UPDATE1. It is a duplicate of the question here https://math.stackexchange.com/questions/94280/if-every-open-set-is-a-countable-union-of-balls-is-the-space-separable/94301#94301

UPDATE2. Let me summarize here the positive answer following Joel David Hamkins and Ashutosh. It is a matter of taste, but I omit using ordinals and use Zorn lemma instead, which may be more usual for most mathematicians (at least, it is for me).

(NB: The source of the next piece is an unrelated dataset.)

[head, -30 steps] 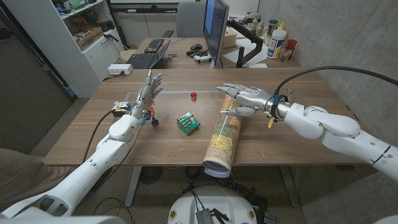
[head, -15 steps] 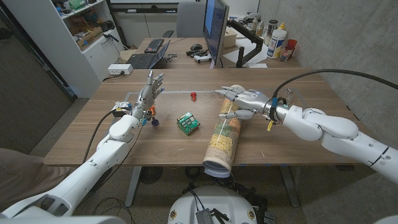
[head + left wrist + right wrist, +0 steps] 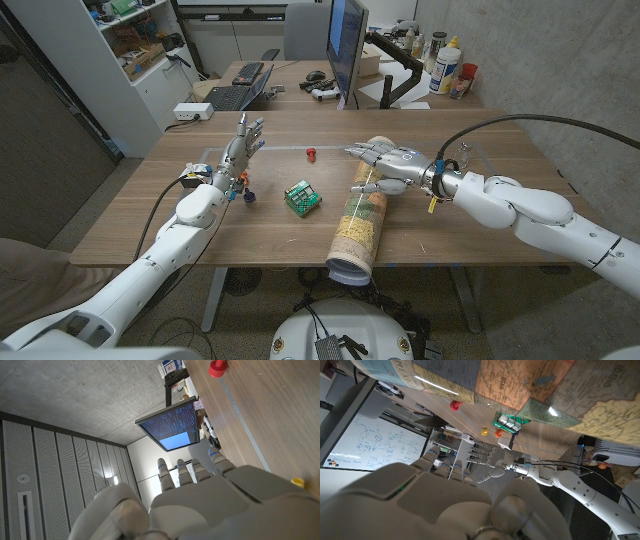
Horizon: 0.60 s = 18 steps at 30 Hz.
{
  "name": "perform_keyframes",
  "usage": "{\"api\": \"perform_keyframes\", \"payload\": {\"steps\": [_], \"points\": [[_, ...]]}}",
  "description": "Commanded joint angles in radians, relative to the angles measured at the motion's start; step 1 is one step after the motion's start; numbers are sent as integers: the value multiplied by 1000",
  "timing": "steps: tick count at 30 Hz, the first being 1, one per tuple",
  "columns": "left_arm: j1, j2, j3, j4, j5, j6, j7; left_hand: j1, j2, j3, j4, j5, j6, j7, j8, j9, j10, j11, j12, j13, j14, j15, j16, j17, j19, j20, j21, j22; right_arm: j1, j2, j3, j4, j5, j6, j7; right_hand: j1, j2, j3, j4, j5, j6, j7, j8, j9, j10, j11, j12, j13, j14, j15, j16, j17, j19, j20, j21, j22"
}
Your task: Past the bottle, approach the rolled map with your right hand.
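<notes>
Rolled map (image 3: 361, 222) lies lengthwise on surface (image 3: 480, 235), right hand (image 3: 388, 165) open above its far end, spread to grasp; left hand (image 3: 238, 152) open, idle.

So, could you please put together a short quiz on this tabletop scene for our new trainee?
1. True or false: the right hand is above the far end of the rolled map.
2. Which thing lies between the two hands? A. a green block B. a keyboard C. a mug
3. Fill in: the left hand holds ______.

Key
1. True; its fingers are spread over the map's far end, though contact cannot be judged.
2. A. The green block sits on the wooden table, left of the map.
3. Nothing; its fingers point up and apart.
</notes>
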<state>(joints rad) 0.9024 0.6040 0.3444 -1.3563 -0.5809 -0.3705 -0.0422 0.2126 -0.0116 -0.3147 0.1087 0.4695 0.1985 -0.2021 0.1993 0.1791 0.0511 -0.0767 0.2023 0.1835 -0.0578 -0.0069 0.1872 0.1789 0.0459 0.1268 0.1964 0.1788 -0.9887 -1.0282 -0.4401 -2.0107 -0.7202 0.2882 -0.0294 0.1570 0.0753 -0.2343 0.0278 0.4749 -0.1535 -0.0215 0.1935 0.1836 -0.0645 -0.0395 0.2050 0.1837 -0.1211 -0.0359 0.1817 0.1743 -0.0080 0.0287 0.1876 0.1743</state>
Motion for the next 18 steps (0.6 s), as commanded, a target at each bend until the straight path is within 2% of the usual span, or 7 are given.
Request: {"api": "perform_keyframes", "payload": {"steps": [1, 7, 10, 15, 18], "points": [[-11, -2, 5, 13, 1, 1, -10, 12, -2, -4, 1, -1, 1, -1, -2, 6, -5, -3, -3, 2, -11, -1, 0, 3, 0, -5, 1, 2, 7, 13, -14, 13, 5, -1, 7, -11, 0, -2, 6, 7, 2, 0, 5, 4, -1, -3, 7, 4, 0, -20, 4, 5, 7, 1, 8, 2], [-13, -3, 4, 14, 0, -1, -10, 12, -2, -4, 1, -1, 2, -1, -2, 6, -6, -3, -4, 2, -11, 0, 1, 3, -1, -4, 1, 2, 14, 15, -20, 16, 8, 1, 17, -19, 0, -5, 11, 8, 5, -2, 5, 4, 1, -9, 8, 4, 1, -20, 4, 6, 7, 3, 8, 2], [-14, -3, 4, 17, 0, -2, -13, 12, -1, -4, 1, -1, 3, -2, -2, 6, -6, -2, -4, 2, -11, 0, 1, 3, -1, -4, 1, 2, 15, 17, -23, 21, 16, 4, 19, -43, 5, -11, 26, 10, 27, -17, 12, 4, 11, -24, 13, 5, 4, -23, 6, 8, 11, 6, 9, 3], [-15, -3, 5, 16, 5, 1, -5, 12, -1, -4, 2, -1, 3, -5, -2, 6, -6, 0, -4, 2, -11, -1, 1, 3, -1, -3, 1, 2, 17, 17, -28, 26, 19, 8, 22, -60, 5, -17, 36, 10, 35, -20, 13, 5, 13, -27, 13, 5, 6, -26, 7, 9, 12, 5, 9, 3], [-16, -5, 6, 16, 7, -1, -4, 11, -1, -5, 2, -2, 3, -4, -2, 6, -5, 1, -3, 2, -12, -5, 1, 3, 1, -16, 2, 2, 19, 19, -32, 31, 20, 10, 25, -67, 5, -19, 39, 10, 36, -19, 13, 5, 13, -26, 13, 5, 6, -26, 7, 9, 12, 6, 9, 3]]}}
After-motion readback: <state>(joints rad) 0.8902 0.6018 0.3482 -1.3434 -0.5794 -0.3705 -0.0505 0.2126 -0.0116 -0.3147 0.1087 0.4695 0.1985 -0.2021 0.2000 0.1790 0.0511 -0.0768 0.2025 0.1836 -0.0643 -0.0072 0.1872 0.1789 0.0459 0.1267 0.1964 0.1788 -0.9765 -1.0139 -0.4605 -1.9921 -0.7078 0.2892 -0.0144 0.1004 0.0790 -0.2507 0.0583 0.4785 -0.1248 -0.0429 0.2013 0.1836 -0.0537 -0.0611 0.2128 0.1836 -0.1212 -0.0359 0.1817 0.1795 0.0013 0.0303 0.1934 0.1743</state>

Lemma 1. If $(X,d)$ is non-separable metric space, then for some $r>0$ there exists an uncountable subset $X_1\subset X$ such that $d(x,y)>r$ for any two points $x\ne y$ in $X_1$.

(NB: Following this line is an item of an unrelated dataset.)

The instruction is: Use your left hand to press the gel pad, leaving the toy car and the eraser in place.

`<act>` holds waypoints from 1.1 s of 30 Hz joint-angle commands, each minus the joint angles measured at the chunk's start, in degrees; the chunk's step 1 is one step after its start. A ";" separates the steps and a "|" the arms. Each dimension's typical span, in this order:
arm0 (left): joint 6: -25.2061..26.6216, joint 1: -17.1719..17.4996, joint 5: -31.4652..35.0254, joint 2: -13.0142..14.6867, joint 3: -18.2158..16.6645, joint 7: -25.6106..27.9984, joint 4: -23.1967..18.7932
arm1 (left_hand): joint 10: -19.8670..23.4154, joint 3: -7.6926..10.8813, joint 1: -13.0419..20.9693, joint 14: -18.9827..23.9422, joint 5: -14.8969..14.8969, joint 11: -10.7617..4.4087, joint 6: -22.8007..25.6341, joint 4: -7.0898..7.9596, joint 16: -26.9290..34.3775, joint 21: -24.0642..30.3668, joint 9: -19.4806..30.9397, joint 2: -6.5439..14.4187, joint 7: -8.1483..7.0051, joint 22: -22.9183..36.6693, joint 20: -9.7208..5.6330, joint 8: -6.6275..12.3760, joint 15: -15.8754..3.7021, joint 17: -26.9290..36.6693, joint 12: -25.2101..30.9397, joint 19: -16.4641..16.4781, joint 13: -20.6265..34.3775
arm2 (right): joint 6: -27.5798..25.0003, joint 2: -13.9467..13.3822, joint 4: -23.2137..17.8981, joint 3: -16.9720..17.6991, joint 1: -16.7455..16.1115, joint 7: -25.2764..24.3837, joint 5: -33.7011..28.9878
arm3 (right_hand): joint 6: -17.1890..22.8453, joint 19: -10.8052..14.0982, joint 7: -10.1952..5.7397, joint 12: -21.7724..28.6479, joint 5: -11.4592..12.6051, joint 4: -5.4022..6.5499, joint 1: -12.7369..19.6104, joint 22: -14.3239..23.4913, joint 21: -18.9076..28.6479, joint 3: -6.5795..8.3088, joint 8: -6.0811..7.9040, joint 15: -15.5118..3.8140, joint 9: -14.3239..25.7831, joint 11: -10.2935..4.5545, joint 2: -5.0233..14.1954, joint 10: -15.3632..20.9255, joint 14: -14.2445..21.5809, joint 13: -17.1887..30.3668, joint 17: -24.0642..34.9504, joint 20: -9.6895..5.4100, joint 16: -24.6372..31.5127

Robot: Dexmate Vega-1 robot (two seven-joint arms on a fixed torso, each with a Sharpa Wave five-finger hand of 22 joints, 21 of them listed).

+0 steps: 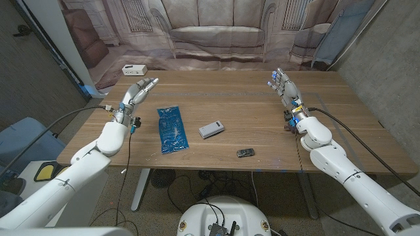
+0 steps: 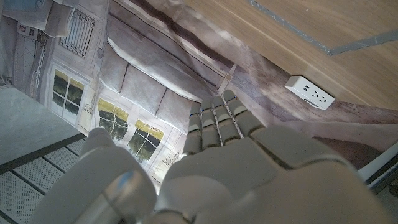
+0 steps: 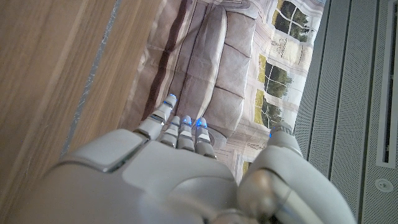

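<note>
The gel pad (image 1: 172, 129), a blue rectangular pouch, lies flat on the wooden table (image 1: 262, 98) and serves as the landmark here. The left hand (image 1: 136, 94) is above the table to the left of the gel pad and a little farther from the robot, apart from it; its fingers are stretched out side by side and hold nothing. In the left wrist view the same left hand (image 2: 224, 155) reaches with straight fingers (image 2: 219, 118) toward a printed sofa backdrop (image 2: 137, 87). Just right of the gel pad lies the eraser (image 1: 211, 129), a pale grey block, not touching it. The toy car (image 1: 245, 153), small and dark, sits farther right and nearer the robot's edge. A white power strip (image 1: 134, 69) rests at the far left corner, beyond the gel pad. The right hand (image 1: 283, 85) is far to the right of the gel pad, fingers extended and empty.
</note>
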 commanded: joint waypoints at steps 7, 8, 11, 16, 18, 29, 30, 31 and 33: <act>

Proof. For each $r=1/n$ consider the maximal (by inclusion) subset with such property. If it is countable, then $X$ has a countable $1/n$-net for each $n$, hence it is separable.

Now consider two cases. Define $X_2\subset X_1$ as a set of points $x\in X_1$ for which there exist a point $y_x\in X$ such that $0<d(x,y_x)<r/10$. Consider two cases.

1) $X_2$ is uncountable. Consider the union of open balls $U=\cup_{x\in X_2} B(x,d(x,y_x))$. Consider any open ball $B(z,a)$ containing in $U$. We have $z\in U$, so $d(z,x)<d(x,y_x)$ for some $x$, but $r/5>2d(x,y_x)\geq d(x,z)+d(x,y_x)\geq d(z,y_x)>a$ since $y_x\notin B(z,a)$. It implies that $B(z,a)$ is contained in a unique ball $B(x,d(x,y_x))$, hence we need uncountably many such balls to cover whole $U$.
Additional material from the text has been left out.